- **Work instruction**
Please retype the data in full, exactly as given.

- **Information shown**
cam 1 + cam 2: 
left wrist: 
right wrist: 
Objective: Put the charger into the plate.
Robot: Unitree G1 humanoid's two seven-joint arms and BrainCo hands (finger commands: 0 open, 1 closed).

- **Written answer**
cam 1 + cam 2: 
left wrist: 
right wrist: 
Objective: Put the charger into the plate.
Robot: Unitree G1 humanoid's two seven-joint arms and BrainCo hands (finger commands: 0 open, 1 closed).

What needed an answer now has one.